Announcing DIV, my project to obsolete SteemsteemCreated with Sketch.

in #div7 years ago (edited)

I

 

don't want to spend too much time fussing over this preliminary announcement, and spend more energy instead on actually specifying and implementing, but I needed a name to pin it to.


I wracked my brain to think of an original name that conveyed the core principle at the heart of what I believe Steem is about, and I eventually came up with DIV, as in, a share, or part of a pool.

It wasn't already taken!


I have been busy today wrestling with Inkscape to design a logo, as you can see it has lots of elements related to what it is about, the pool distribution, the up and down votes, the word DIV is encoded in the shapes, and it sorta has a face and/or butterfly sorta shape in there somehow too. It's not a final design, I will make it much prettier by the time I am done, but it might yet be finished. There is no curves except the circle, which I am not sure I like, but I'm all spent fiddling with it for now. It can be fixed later.

The gitlab repository lives here: https://gitlab.com/steempunks/div under a new group category I created called steempunks, which is a group intended to be a way for us malcontents tired of watching this beautiful concept turned into a self voting, attention whoring bunch of morons who don't value real integrity, have any morals, or for that matter, any respect for long established rules of computer systems architecture and programming.

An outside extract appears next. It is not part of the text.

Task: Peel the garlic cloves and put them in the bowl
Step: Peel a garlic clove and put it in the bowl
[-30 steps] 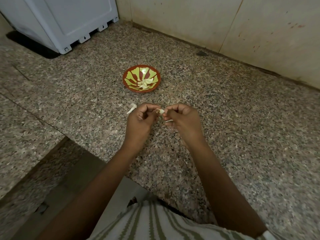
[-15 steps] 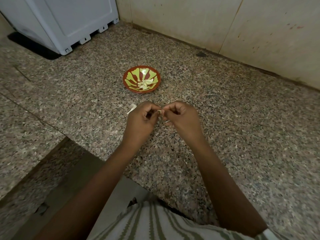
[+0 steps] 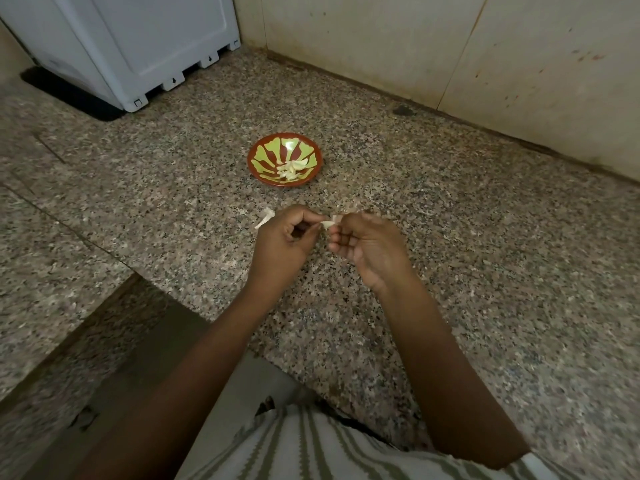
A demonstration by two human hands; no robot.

The chat for this projects is a new Discord server called 'steempunks'. To join, click here: https://discord.gg/AmyB6ee

In Brief

DIV takes all the things that make Steem such a compelling platform, and replaces all the parts that are missing, or destroy its value, and puts much better ideas in their place, from the ground, up.

Steem is built on a very weak foundation, with too many self-contradictory elements. Div will have repeated motifs that you will see as I flesh out the architecture and protocols.

  • Every provider of service to the Div network, gets paid a share of the administrative pool
  • The data stores are isolated by datatype, and not agglomerated into a single blockchain
  • There is no blockchain, the databases synchronise directly with each other (and this is simple because the databases are simple), as well as via periodic broadcasts from validator nodes.
  • Validators are elected as in Steem, but active validators votes are discounted, and their vote power stake applies to their own witness in the calculation, and no other votes are collated
  • Validator nodes have 5 distinct subsets, based on 4 global regions and a 5th central cluster that acts as a second-tier of validation to broadcast georegion transactions to the other three, ensuring that no attempt has been made to fork the chain. Each Georegion has a set of 5 validators as well as 5 for the global.
  • Validators use a gossip protocol to immediately validate transactions, and periodically each node sends their list of last x number of transactions and all nodes clean up their latest transactions such that only those with a minimum of 20 out of 25 must be found in the transactions. This allowance for error covers the potential for temporary communication problems as well as nodes being offline, while being more stringent than any other 'blockchain' in forcing coherence so rapidly in the data set.
  • Client nodes must send out their transactions to each of the 5 validators in their georegion, and if this list has changed, the client will receive the correct list from the nodes that were correct, and the transaction must be rebroadcast.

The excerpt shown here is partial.